Torre del Caballito is a skyscraper located on the Paseo de la Reforma #10 at the Cuauhtemoc delegation in Mexico City. It was designed by Grupo Posadas de Mexico. It is 135 metres (443 feet) and 35 storeys tall. 33 of the floors are used as office space which measures 60,000 square meters. It also has 15 underground parking levels. The building's total area is 131,000 square meters.

The building houses the offices of MPs and senators. Torre Prisma, Edificio El Moro, the Melia Mexico Reforma Hotel, and the Fuente de la República are located nearby.

The building is equipped with 20 high-speed elevators which move at 6.3 meters per second.

In 1978 construction began with an ambitious project of a hotel which would have stood 220 metres 60 floors tall and have 700 rooms. It would be owned by the Holiday Inn chain. Due to Mexico's unstable political and economic conditions, construction was stopped several times. The works resumed in 1984 with the central concrete structure reaching 40 meters high. The metallic-structure assembly began but all works stopped again for a year. Works were delayed further when the main crane and some concrete elements were partially destroyed by the 1985 Mexico City earthquake. The damaged crane was moved away and the hotel project was cancelled altogether. In 1987, the damaged concrete and steel components were repaired and the height was shortened to 134 metres and by the end of 1988 construction was completed at last with a black mirror facade covering the structure.

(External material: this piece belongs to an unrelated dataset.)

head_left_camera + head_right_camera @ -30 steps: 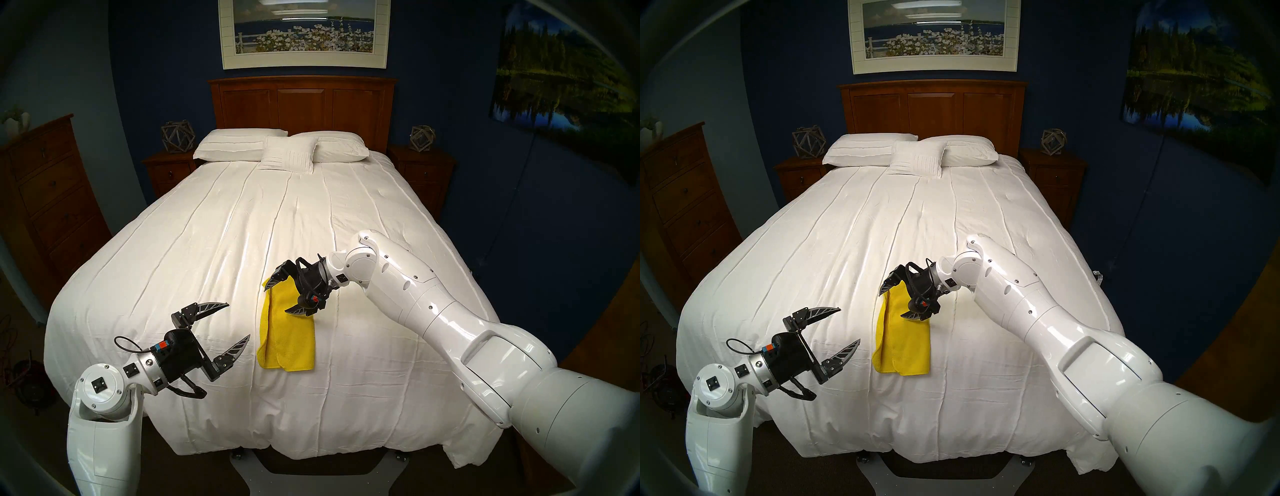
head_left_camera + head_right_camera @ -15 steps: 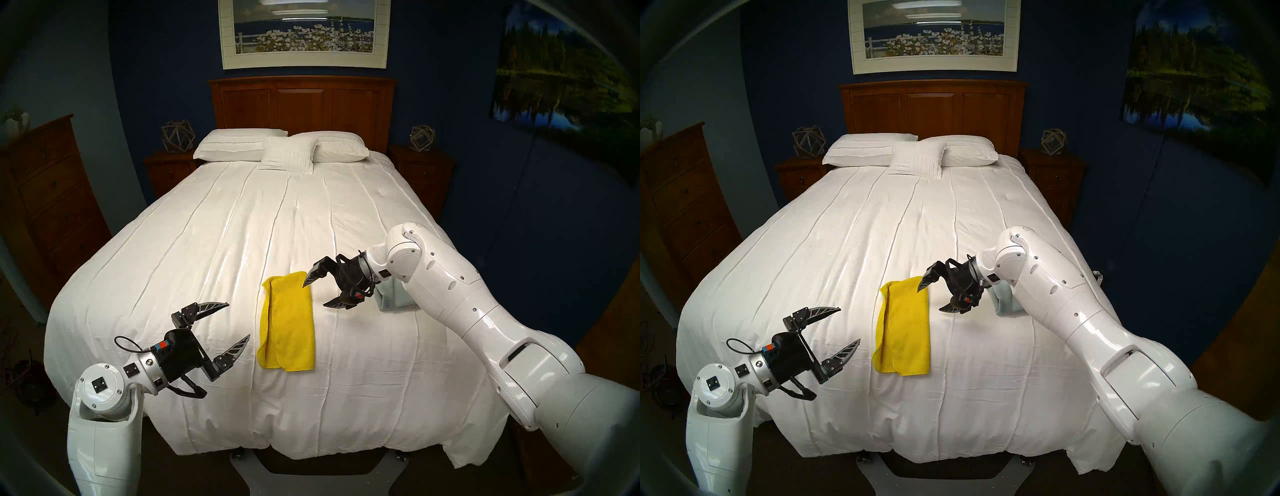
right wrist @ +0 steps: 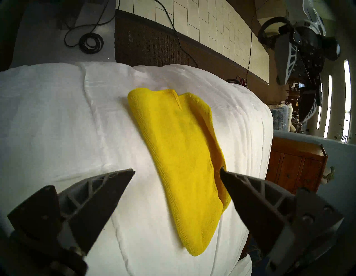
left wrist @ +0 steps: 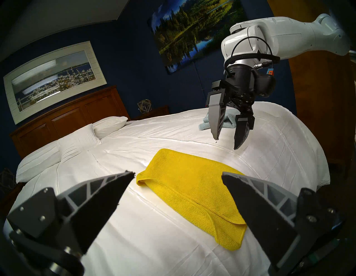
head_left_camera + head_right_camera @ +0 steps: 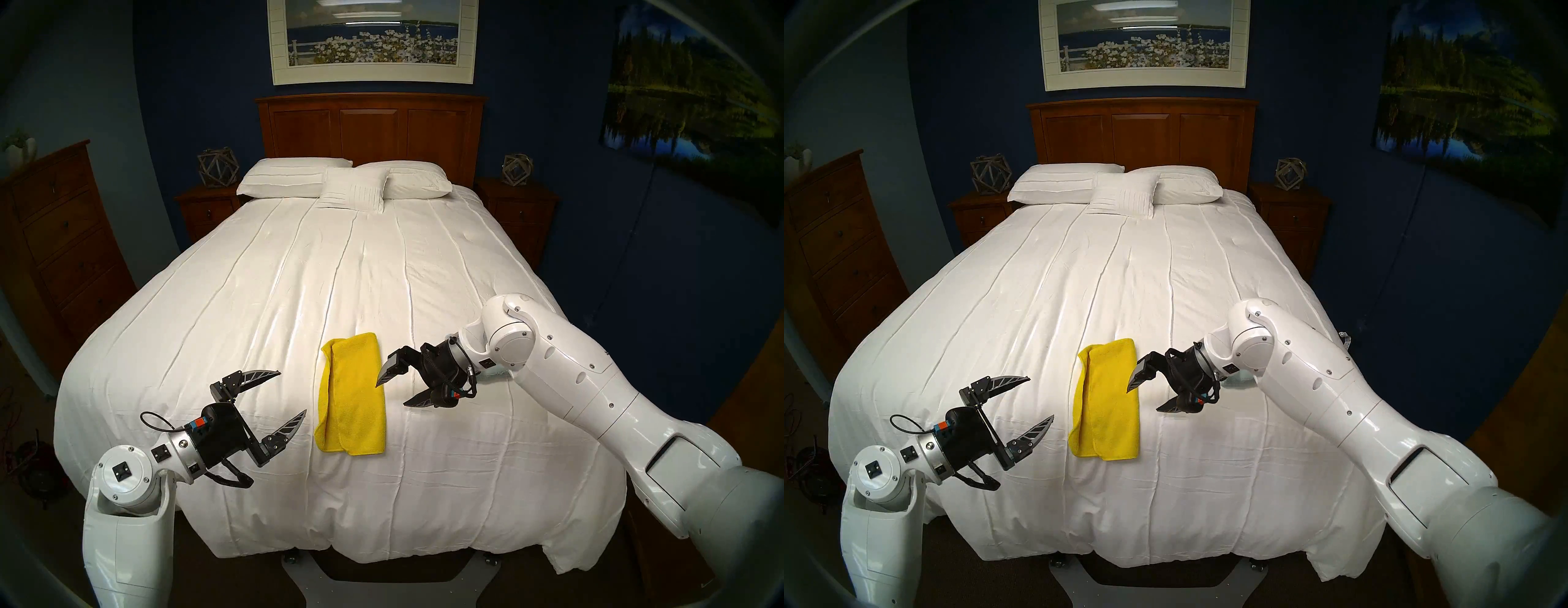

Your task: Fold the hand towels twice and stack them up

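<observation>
Near the foot of the bed, on the white bedspread (image 5: pixel 297 297), the yellow towel (image 5: pixel 354 395) is laid as a long strip, folded once lengthwise by the look of the doubled hem visible along one long side in the left wrist view. It is placed centrally between both arms, presumably so either hand can reach it.

Right hand (image 5: pixel 396 392) is held just above the towel's right long edge, fingers spread, nothing grasped. In the right wrist view one fingertip (image 3: pixel 223 171) overlaps the yellow cloth; contact cannot be confirmed.

Left hand (image 5: pixel 288 395) is parked just left of the towel, fingers wide apart, empty, above the bedspread. Likely kept clear until a second corner must be pinned or lifted.

Grey-blue towel (image 4: pixel 229 121) is seen behind the right hand in the left wrist view, lying on the bedspread well right of the yellow one, already bunched or folded; its fold count cannot be read. In the head views it is almost fully hidden by the right arm.

Judgement: second fold of yellow pending, stacking not done.
</observation>
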Available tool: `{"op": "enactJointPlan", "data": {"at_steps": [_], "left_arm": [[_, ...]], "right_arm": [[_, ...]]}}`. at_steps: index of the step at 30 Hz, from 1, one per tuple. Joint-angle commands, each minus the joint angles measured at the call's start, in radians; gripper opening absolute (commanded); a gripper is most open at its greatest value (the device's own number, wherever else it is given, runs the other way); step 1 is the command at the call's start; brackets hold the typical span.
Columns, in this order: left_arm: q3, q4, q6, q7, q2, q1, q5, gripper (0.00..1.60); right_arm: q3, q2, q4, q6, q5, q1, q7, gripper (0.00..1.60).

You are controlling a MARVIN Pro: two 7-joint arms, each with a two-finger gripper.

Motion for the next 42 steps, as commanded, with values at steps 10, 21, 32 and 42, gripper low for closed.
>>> {"op": "enactJointPlan", "data": {"at_steps": [10, 21, 32, 42], "left_arm": [[-0.003, -0.017, 0.000, -0.004, -0.001, 0.001, -0.003, 1.60], [-0.004, -0.017, 0.000, -0.006, -0.003, -0.001, -0.002, 1.60], [-0.006, -0.020, 0.003, -0.008, -0.005, 0.001, -0.001, 1.60], [-0.007, -0.021, 0.003, -0.010, -0.007, 0.000, 0.000, 1.60]], "right_arm": [[-0.004, 0.158, -0.235, 0.045, 0.102, -0.044, 0.043, 1.60], [-0.080, 0.048, -0.394, 0.191, 0.017, -0.117, 0.058, 1.60], [-0.092, 0.066, -0.429, 0.298, -0.215, -0.148, 0.053, 1.60], [-0.101, 0.026, -0.386, 0.300, -0.246, -0.162, 0.015, 1.60]]}}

Due to Mexico City's high propensity to earthquakes, the tower incorporates several anti-earthquake measures such as the inclusion of 70 seismic shocks. It is anchored to the ground with 185 concrete piles which penetrate 60 meters surpassing the old swampy landfill lake below Mexico City.

The tower could support other 25 floors if needed, though it is not planned to do so.

The building is currently owned by Fibra Mexicana de Inmuebles (FIBRAMEX).